• _TASK STATEMENT_:
A line containing "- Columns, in" appears in the material below. Return exactly every line from the first through that one, and only those.

____________

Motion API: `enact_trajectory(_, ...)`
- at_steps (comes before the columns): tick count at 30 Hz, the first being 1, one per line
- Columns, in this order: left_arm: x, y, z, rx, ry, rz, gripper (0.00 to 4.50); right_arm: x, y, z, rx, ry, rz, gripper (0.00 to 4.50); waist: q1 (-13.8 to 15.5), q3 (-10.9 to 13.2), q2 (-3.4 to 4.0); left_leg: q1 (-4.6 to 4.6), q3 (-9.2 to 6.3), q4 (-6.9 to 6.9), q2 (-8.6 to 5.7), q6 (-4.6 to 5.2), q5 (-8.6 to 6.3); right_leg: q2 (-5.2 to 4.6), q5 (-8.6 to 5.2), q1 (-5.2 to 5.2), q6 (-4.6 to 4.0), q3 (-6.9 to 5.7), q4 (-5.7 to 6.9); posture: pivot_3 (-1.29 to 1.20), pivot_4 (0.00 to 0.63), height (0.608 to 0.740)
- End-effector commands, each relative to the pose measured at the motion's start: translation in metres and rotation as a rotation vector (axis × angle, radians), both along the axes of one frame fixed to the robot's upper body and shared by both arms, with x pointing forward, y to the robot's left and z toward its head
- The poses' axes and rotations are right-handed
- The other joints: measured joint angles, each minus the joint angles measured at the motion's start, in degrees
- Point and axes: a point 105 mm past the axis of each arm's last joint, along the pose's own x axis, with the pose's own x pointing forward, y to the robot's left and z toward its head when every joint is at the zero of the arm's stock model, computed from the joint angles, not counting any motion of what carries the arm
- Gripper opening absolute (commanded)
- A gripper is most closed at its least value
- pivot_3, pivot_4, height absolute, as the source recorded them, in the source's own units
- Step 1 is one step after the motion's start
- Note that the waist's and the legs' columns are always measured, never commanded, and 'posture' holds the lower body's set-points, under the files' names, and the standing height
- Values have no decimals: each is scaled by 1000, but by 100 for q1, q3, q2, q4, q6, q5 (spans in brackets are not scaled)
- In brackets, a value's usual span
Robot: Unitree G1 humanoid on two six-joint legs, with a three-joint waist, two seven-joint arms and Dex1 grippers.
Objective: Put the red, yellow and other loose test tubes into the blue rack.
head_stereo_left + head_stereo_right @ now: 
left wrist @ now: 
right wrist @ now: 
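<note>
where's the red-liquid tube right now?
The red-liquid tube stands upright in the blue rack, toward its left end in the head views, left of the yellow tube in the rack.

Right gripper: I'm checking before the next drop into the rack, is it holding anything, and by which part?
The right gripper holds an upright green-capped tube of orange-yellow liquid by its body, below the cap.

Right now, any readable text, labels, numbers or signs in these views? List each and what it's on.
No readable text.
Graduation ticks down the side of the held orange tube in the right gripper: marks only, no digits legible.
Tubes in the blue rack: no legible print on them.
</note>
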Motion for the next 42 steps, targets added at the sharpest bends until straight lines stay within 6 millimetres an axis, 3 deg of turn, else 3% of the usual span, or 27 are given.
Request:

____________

• _ANSWER FOR THE TASK_:
Motion API: `enact_trajectory(_, ...)`
- at_steps (comes before the columns): tick count at 30 Hz, the first being 1, one per line
- Columns, in this order: left_arm: x, y, z, rx, ry, rz, gripper (0.00 to 4.50); right_arm: x, y, z, rx, ry, rz, gripper (0.00 to 4.50); waist: q1 (-13.8 to 15.5), q3 (-10.9 to 13.2), q2 (-3.4 to 4.0); left_leg: q1 (-4.6 to 4.6), q3 (-9.2 to 6.3), q4 (-6.9 to 6.9), q2 (-8.6 to 5.7), q6 (-4.6 to 5.2), q5 (-8.6 to 6.3); right_leg: q2 (-5.2 to 4.6), q5 (-8.6 to 5.2), q1 (-5.2 to 5.2), q6 (-4.6 to 4.0), q3 (-6.9 to 5.7), q4 (-5.7 to 6.9); posture: pivot_3 (-1.29 to 1.20), pivot_4 (0.00 to 0.63), height (0.608 to 0.740)

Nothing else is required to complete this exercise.